Task to carry out
Reproduce the top of the data verbatim, through and including the line that contains "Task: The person".

Supplied information
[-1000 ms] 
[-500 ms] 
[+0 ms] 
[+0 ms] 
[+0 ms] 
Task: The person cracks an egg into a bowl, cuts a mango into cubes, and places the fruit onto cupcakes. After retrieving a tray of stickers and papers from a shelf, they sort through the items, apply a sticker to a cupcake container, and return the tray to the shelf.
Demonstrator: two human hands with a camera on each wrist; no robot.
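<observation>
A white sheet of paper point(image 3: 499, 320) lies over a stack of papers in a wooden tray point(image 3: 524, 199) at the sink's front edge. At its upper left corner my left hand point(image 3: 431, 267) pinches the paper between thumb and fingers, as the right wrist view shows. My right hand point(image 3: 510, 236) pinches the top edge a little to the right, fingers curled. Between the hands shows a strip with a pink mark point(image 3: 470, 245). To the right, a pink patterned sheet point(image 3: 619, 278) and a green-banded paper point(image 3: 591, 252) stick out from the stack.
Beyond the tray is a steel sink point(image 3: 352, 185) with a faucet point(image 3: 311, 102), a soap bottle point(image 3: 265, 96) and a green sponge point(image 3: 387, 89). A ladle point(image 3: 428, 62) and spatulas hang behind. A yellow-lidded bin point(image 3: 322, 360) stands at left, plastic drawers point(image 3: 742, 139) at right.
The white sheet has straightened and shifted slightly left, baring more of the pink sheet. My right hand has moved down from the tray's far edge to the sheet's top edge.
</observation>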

Answer for the task
[-1000 ms] 
[-500 ms] 
[+0 ms] 
[+0 ms] 
[+0 ms] 
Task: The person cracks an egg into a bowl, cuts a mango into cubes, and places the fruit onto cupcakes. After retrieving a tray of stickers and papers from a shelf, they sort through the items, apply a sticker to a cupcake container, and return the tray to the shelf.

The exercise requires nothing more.